Ich habe eine Schwäche für Spielzeug!:crazy

Das Bresser halte ich für besser. Erstens habe ich mir dieses A*di-Traveller-Set im letzten Jahr schonmal angesehen. Das machte keinen guten Eindruck. Und nach einigen Wochen hatten die bei uns in der Filiale noch immer einige davon, dann aber heruntergesetzt auf 29,- Euronen. Das war's mir auch nicht wert.
Von Bresser habe ich für sagenhafte 14,95 (!) ein wirklich erstklassiges Fernglas ebenfalls im L*dl erworben. Superding für das Geld! Wenn das Mikroskop nur halb so gut ist, ist es trotzdem ein guter Kauf. Wobei es das Teil mit besserer Ausstattung für wenig mehr Geld wohl auch im Fachgeschäft gibt. Also kein Grund, jetzt völlig verrückt den Laden zu stürmen und sich am Wühltisch zu prügeln...


----------



## Koi-Uwe (12. Dez. 2007)

*AW: Mikroskop, welches ist die bessere Wahl?*

Moin, 
da ich sowas ja auch suche, werde ich Morgen auch das Lidl-Teil holen. Ich denke bei 60€ kann man ja nicht so viel falsch machen.

 

Gruss
Uwe


----------



## koimen (12. Dez. 2007)

*AW: Mikroskop, welches ist die bessere Wahl?*

Hallo Mitglieder

Ich habe bereits gekauft >>>>>>>>bei A*di......bin absolut zufrieden für die wenige Einsätze die geplant sind.....wollte nicht ein Vermögen dafür ausgeben (Das L*dl Angebot gibts bei uns in der Schweiz nicht). Der USB Anschluss ist wirklich cool....funzt auch tiptop....werde da sicher mal eine Probe ins Forum stellen. Werde aber zuerst noch den entsprechenden Kurs besuchen im Frühjahr.

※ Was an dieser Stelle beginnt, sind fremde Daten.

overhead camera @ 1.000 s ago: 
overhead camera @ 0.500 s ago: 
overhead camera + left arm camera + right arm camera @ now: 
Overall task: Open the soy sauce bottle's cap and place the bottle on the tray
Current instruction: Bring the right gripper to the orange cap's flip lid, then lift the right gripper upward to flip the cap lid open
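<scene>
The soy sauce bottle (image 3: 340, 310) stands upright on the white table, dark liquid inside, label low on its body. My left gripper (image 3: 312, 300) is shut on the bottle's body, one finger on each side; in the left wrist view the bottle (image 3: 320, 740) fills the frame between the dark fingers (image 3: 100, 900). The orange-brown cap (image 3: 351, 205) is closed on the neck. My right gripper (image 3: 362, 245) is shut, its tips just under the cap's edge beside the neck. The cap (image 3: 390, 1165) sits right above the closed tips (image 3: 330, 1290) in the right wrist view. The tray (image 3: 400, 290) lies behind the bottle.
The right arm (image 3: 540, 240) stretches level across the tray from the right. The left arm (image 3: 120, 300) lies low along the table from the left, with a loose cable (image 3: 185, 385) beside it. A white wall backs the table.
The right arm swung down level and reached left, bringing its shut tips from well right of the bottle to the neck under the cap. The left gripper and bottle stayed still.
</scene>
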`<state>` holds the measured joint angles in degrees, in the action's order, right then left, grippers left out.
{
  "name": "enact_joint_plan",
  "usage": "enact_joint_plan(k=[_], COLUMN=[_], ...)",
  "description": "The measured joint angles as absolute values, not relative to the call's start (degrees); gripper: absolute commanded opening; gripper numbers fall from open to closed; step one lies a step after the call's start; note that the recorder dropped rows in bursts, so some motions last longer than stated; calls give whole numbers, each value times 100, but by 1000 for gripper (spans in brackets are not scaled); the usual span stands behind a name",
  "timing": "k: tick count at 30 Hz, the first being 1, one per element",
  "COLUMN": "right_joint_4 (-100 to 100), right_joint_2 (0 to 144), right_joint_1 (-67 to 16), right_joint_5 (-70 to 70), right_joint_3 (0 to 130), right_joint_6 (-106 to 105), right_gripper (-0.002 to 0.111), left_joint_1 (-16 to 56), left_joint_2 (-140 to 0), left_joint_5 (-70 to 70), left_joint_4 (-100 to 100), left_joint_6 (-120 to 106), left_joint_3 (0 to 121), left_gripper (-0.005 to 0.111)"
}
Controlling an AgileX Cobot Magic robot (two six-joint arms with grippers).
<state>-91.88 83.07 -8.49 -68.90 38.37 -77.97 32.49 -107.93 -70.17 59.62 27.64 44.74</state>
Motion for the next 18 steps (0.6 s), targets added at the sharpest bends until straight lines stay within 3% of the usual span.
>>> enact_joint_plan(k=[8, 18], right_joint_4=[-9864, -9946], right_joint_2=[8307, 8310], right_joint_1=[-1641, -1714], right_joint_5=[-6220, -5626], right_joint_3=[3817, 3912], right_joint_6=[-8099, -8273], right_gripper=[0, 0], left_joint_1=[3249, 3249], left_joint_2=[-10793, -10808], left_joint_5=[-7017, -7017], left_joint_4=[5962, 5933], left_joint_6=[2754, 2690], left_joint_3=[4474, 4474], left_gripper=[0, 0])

PS: Ralf wer die Wahl hat die Qual   entscheide dich aber mal....hehehe vor Weihnachten noch....den Kindern zuliebe!! Oder Kauf doch denen lieber was zum spielen.....Rennbahn oderso.


----------



## ra_ll_ik (12. Dez. 2007)

*AW: Mikroskop, welches ist die bessere Wahl?*



> Oder Kauf doch denen lieber was zum spielen.....Rennbahn oderso.

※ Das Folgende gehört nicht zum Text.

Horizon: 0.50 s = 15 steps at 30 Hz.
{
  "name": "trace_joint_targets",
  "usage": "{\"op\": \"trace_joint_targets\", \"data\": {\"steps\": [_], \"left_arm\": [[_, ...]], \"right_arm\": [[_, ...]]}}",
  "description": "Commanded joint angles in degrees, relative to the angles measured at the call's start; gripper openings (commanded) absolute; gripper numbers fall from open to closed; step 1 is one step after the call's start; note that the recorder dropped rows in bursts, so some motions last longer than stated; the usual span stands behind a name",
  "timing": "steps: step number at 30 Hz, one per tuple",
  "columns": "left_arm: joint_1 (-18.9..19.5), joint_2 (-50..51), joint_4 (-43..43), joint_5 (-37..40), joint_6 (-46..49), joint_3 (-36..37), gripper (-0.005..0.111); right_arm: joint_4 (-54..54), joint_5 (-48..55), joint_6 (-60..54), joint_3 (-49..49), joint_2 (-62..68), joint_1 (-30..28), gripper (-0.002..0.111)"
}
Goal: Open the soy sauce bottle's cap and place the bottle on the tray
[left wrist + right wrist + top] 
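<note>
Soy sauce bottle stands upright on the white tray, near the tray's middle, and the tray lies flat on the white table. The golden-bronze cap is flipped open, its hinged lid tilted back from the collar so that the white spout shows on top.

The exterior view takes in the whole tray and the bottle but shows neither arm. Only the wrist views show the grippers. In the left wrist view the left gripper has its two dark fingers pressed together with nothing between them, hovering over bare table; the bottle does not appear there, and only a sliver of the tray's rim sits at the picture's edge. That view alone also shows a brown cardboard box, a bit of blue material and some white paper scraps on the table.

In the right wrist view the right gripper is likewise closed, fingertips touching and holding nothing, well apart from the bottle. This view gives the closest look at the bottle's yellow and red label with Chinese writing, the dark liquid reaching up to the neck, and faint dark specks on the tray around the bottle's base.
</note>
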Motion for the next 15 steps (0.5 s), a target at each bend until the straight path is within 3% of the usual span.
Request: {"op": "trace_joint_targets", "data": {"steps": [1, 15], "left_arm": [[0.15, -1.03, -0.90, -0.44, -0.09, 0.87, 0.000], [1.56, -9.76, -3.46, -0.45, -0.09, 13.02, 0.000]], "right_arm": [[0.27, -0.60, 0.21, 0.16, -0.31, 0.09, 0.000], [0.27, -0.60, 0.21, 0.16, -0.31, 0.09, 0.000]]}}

...und womit soll ich dann spielen ?  die Kinder lassen mich da ja nicht ran...

Ne meine Frau wagt morgen den Versuch bei Lidl.... dann mal schauen.


----------



## Alex45525 (13. Dez. 2007)

*AW: Mikroskop, welches ist die bessere Wahl?*

Hallo ra_ll_ik,

dann treffen sich unsere Frauen ungefähr genau jetzt gerade bei L*dl am Wühltisch...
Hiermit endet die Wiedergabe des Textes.